07 julho 2014

Sofisticação


    Foi sofisticado, o sentido em que ela o olhou; ele estava ali, parado, em frente à cama dela, ela simplesmente sorriu. Não existia a frágil limitação de ser nada daquilo o que não era, precisava ser exatamente da maneira como realmente era. Era quente ali, era frio lá fora. Era descrente ali, era moralizado lá fora. Ali, justamente ali, era onde existia cumplicidade, onde nada era frágil, onde não existia medo, era solto. Não sabia exatamente o porquê, mas era. 

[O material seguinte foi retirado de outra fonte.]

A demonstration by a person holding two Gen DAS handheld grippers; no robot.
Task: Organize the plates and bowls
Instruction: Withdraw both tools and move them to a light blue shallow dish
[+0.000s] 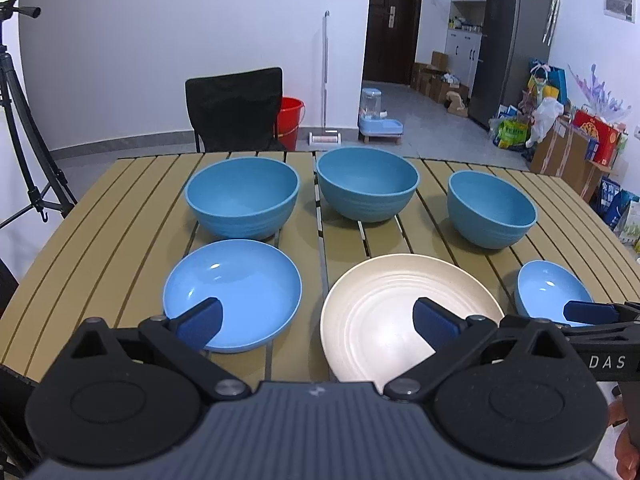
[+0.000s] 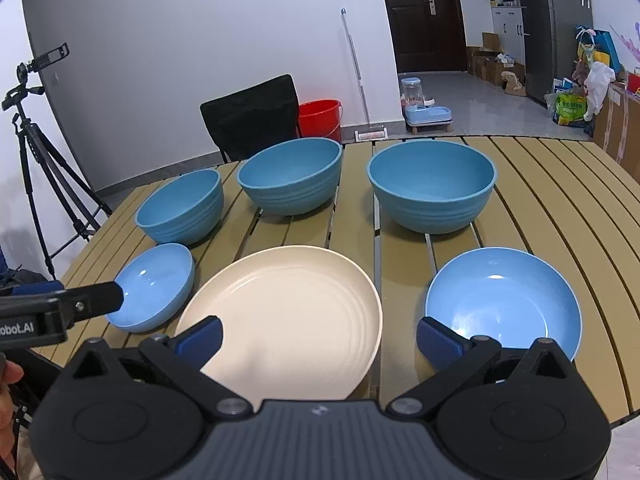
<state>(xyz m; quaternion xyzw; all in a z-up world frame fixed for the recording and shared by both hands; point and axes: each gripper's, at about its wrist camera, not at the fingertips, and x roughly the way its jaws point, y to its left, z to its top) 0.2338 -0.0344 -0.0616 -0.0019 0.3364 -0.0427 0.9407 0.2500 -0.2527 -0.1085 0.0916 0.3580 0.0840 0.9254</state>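
Observation:
Three deep blue bowls stand in a back row on the slatted table [image 1: 100, 220]: left [image 1: 244, 200], middle [image 1: 366, 184], right [image 1: 490, 208]. In front lie a light blue dish [image 1: 240, 284], a cream plate [image 1: 384, 300] and a second light blue dish [image 1: 548, 288]. My left gripper [image 1: 316, 312] hangs open above the near edge, straddling the left dish and cream plate, holding nothing. My right gripper [image 2: 319, 330] is open over the cream plate [image 2: 296, 292], empty, with the right dish [image 2: 504, 296] beside it. The left gripper's finger [image 2: 100, 300] reaches over the left dish [image 2: 156, 284].
A black chair [image 1: 234, 108] stands behind the table's far edge, with a red bucket [image 1: 290, 114] beside it. A camera tripod [image 1: 16, 100] stands off the left side. Boxes and bags crowd the floor at the far right.

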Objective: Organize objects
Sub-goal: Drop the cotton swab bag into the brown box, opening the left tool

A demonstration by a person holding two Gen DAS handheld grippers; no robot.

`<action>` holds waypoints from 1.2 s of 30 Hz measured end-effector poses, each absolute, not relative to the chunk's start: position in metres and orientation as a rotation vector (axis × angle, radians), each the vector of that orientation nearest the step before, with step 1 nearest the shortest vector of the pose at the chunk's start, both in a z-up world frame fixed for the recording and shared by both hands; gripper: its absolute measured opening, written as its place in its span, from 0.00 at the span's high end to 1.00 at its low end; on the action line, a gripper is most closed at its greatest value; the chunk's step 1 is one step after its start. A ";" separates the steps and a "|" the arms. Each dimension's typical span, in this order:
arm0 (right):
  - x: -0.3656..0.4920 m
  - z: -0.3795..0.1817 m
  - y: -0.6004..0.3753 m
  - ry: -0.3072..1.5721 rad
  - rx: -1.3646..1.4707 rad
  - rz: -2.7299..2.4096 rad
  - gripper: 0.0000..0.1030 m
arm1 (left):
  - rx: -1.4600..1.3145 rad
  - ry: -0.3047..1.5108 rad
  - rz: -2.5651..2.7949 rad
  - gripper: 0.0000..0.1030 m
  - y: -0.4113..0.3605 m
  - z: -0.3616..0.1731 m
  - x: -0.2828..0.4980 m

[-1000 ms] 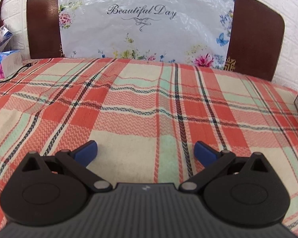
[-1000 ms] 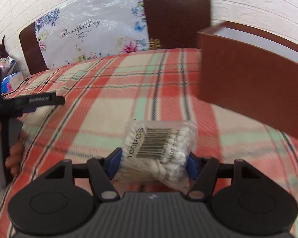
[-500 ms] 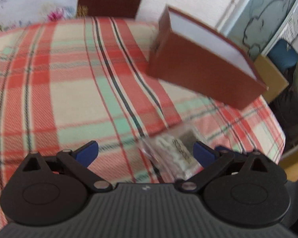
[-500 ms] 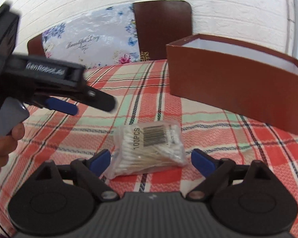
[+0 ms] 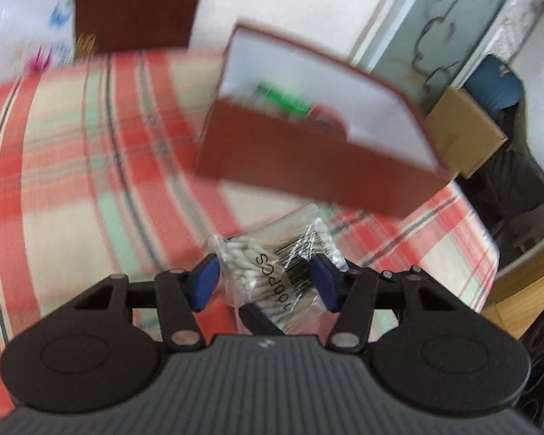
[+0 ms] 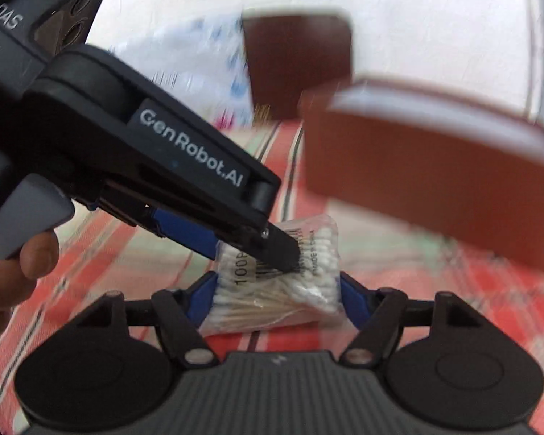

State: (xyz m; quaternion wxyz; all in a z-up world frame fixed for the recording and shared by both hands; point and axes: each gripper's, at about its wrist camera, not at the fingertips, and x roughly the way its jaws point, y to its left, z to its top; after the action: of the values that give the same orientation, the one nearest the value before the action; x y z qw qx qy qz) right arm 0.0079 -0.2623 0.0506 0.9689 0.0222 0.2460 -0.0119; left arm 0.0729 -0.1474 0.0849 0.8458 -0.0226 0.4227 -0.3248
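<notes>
A clear bag of cotton swabs with a barcode and "100PCS" label is between both grippers; it also shows in the right wrist view. My left gripper is shut on the bag, its blue pads pressing both sides; it reaches in from the upper left in the right wrist view. My right gripper has its pads against the bag's two ends. A brown open box with a white inside stands just behind the bag; in the right wrist view the box is at the right.
The plaid cloth covers the bed. Green and red items lie inside the box. A dark headboard stands at the back. A cardboard box and a blue bin sit past the right edge.
My left gripper swung right to the bag and closed on it. My right gripper opened half a second ago and has narrowed around the bag again. Both views are motion-blurred.
</notes>
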 end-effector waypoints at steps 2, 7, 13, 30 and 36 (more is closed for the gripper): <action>0.011 0.067 -0.271 0.398 0.023 -0.079 0.31 | -0.046 0.818 -0.715 0.43 -0.162 0.107 0.081; 0.042 0.092 -0.307 0.279 0.040 -0.195 0.31 | -0.030 0.741 -0.752 0.43 -0.209 0.130 0.115; 0.088 0.077 -0.348 0.281 -0.032 -0.459 0.13 | 0.020 0.722 -0.610 0.28 -0.248 0.124 0.142; 0.004 0.082 -0.364 0.233 0.235 -0.477 0.06 | 0.230 0.613 -0.372 0.18 -0.204 0.121 0.087; -0.021 0.101 -0.369 0.257 0.407 -0.421 0.05 | 0.239 0.600 -0.350 0.15 -0.182 0.124 0.065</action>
State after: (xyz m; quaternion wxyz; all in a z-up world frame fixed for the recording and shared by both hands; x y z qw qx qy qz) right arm -0.0208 -0.3689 0.1009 0.9494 0.1998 0.1264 -0.2068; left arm 0.0653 -0.1819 0.1239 0.9333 0.1169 0.2933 -0.1713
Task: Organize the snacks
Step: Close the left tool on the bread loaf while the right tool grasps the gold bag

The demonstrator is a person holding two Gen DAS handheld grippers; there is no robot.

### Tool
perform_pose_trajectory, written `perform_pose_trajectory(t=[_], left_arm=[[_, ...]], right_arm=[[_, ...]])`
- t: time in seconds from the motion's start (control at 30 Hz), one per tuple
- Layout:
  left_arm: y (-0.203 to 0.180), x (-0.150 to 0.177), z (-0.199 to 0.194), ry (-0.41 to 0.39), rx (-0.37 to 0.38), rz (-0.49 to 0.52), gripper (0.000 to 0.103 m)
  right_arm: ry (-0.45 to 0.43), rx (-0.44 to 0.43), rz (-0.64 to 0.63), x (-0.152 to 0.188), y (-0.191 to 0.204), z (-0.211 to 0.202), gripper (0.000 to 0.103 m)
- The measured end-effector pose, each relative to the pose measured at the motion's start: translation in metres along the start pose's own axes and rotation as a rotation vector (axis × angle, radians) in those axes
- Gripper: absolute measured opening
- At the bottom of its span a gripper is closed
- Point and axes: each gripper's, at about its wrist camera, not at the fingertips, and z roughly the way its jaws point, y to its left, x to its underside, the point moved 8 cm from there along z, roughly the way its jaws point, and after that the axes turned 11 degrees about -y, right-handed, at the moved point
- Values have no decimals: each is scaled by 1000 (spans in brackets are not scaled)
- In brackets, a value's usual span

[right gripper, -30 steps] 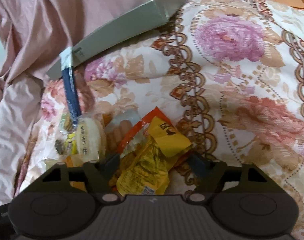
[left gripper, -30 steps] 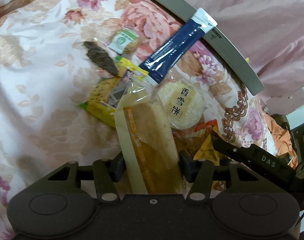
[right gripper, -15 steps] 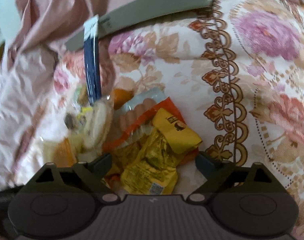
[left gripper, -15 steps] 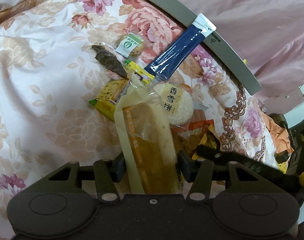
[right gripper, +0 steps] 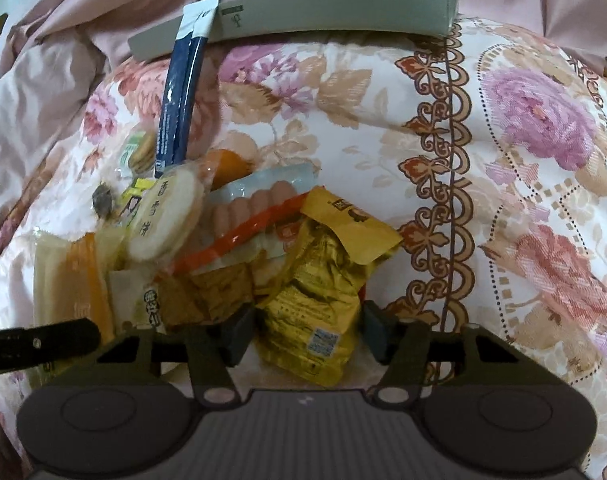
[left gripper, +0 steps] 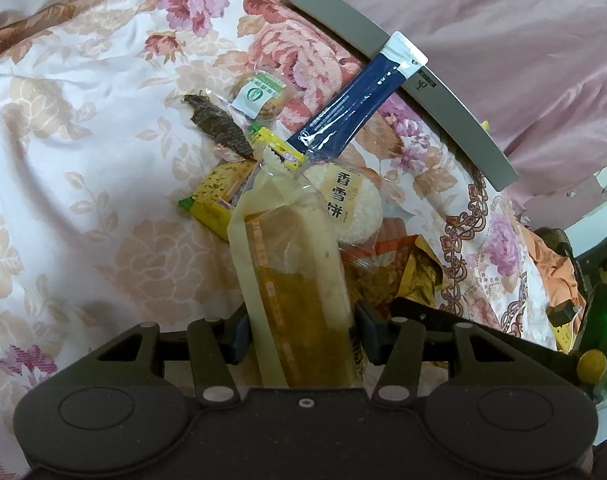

    Sós, estavam a sós, e ele, por mais absurdo que pareça, sentia o suspiro dela, ouvia-o, enquanto ela o olhava. Foi quando, depois de quase um ano deles juntos, ela mexeu nos cabelos, e falou: não quero mais isso de poliamor, quero só você! Ele não sabia o que dizer, nem da forma como olhar, aquilo era, era amor, era o amor mais admirável, assombroso, prodigioso, magnífico, que já havia sentido. Mas só dela era algo não poderia ser. Não por mais ninguém, e sim por aquilo o que escolheu, o que determinou: as pessoas nunca são, elas estão. E assim como ele perdeu um grande amor, não fechava-se pro mundo. Dos cheiros mais malucos que já sentiu, dos melhores sexos que já teve, dos cabelos mais cheirosos, dos sorrisos mais excitantes, dos sussurros que não lembrava, dos gritos que nunca imaginou... Não era disso que tinha medo de não mais ter, ser e ter são coisas extremamente distintas, ele enchia o peito, apesar de nada falar, aquele era, sem dúvida alguma, o maior amor que ele já havia conhecido, e na plenitude daquele sentimento, não queria perdê-lo. Entretanto, entretanto, ele não pertencia a ela, ela não pertencia a ele; já não sabia mais a determinação precisa daquilo tudo, não sabia.
    Talvez ela fosse entender, talvez não fosse. Ele caminha na direção da cama, senta-se, e fala: eu gosto de ti o suficiente pra não querer te dividir com mais ninguém, e é, exatamente, por isso que não negarei a ti a liberdade que me dou, que me tenho; pense como será o dia em que me deixar, porque as pessoas se deixam, cedo ou tarde; você é o sexo mais indefinido que já conheci, você é o sorriso mais desproposital que já reparei, você é o silêncio do meu acordar, você é o bagunçar de cabelos mais desponderado que já gostei, você é o abraço menos demorado que já desejei, você não sabe como definem um alguém pra um alguém; sempre, com certeza, sem qualquer dúvida, te levarei do meu jeito mais sincero, mesmo quando estiver mentido, mesmo quando omitir, você será a minha bela, minha gostosa, minha... Porque é exatamente assim que te quero, sabendo que todo dia vou te conquistar. Ele levanta, beija-a na boca, puxa delicadamente os cabelos, aperta-a na nuca, e quando sente que não mais poderia dizer que não, fala: essa escolha de ser só minha deriva excessos que ainda desconhece, não sou de ninguém, mas não consigo te dizer que não quero isso em derivados dias, antes de dormir. Derivados não são todos, certamente não. Ele levanta da cama, suspira bem fundo, pensa por meio-segundo, e tira a camisa. 
    E a diz: amanhã defino meus amanhãs.